## Task directions
Repeat the listing below line for line, exactly as shown.

+++++

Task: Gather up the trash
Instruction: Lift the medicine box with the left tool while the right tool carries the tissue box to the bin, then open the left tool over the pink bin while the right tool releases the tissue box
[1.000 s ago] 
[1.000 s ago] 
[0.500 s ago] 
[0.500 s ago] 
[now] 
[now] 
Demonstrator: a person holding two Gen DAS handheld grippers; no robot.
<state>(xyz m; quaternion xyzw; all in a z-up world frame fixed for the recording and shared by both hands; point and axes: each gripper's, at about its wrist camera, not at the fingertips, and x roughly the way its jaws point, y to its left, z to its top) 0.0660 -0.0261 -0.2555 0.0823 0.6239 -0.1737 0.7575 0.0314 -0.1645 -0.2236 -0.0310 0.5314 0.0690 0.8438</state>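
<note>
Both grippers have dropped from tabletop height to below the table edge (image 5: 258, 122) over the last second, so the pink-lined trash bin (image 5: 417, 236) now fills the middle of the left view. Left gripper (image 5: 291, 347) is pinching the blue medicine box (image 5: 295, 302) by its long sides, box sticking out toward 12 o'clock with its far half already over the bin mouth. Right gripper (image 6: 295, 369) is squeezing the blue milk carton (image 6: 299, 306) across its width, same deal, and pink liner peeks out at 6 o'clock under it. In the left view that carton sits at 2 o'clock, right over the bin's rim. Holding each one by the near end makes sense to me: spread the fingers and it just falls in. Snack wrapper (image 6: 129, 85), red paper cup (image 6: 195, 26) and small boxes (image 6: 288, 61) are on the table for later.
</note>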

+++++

## Output of the task
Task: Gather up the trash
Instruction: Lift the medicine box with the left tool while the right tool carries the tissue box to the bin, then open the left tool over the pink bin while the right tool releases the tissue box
[1.000 s ago] 
[1.000 s ago] 
[0.500 s ago] 
[0.500 s ago] 
[now] 
[now] 
Demonstrator: a person holding two Gen DAS handheld grippers; no robot.
<state>(xyz m; quaternion xyzw; all in a z-up world frame fixed for the recording and shared by both hands; point and axes: each gripper's, at about its wrist camera, not at the fingertips, and x roughly the way its jaws point, y to its left, z to its top) 0.0660 -0.0261 -0.2555 0.0823 0.6239 -0.1737 0.7575 0.0314 -0.1645 -0.2236 -0.0310 0.5314 0.0690 0.8438</state>
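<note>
Both grippers have dropped from tabletop height to below the table edge (image 5: 258, 122) over the last second, so the pink-lined trash bin (image 5: 417, 236) now fills the middle of the left view. Left gripper (image 5: 291, 347) is pinching the blue medicine box (image 5: 295, 302) by its long sides, box sticking out toward 12 o'clock with its far half already over the bin mouth. Right gripper (image 6: 295, 369) is squeezing the blue milk carton (image 6: 299, 306) across its width, same deal, and pink liner peeks out at 6 o'clock under it. In the left view that carton sits at 2 o'clock, right over the bin's rim. Holding each one by the near end makes sense to me: spread the fingers and it just falls in. Snack wrapper (image 6: 129, 85), red paper cup (image 6: 195, 26) and small boxes (image 6: 288, 61) are on the table for later.
</note>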

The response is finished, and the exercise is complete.